REQUIREMENT: The expected answer is a single number, namely how many lines in the data below hold the word "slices".

*** DATA PROVIDED ***

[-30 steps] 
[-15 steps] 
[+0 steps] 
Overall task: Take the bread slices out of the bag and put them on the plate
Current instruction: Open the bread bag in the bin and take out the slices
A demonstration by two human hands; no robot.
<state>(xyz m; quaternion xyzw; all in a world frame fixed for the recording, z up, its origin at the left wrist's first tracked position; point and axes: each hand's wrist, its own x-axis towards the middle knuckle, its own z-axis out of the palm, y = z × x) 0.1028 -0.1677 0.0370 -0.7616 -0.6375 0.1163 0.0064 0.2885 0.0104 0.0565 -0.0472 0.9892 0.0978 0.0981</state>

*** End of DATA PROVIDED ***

WRITTEN SOLUTION: 2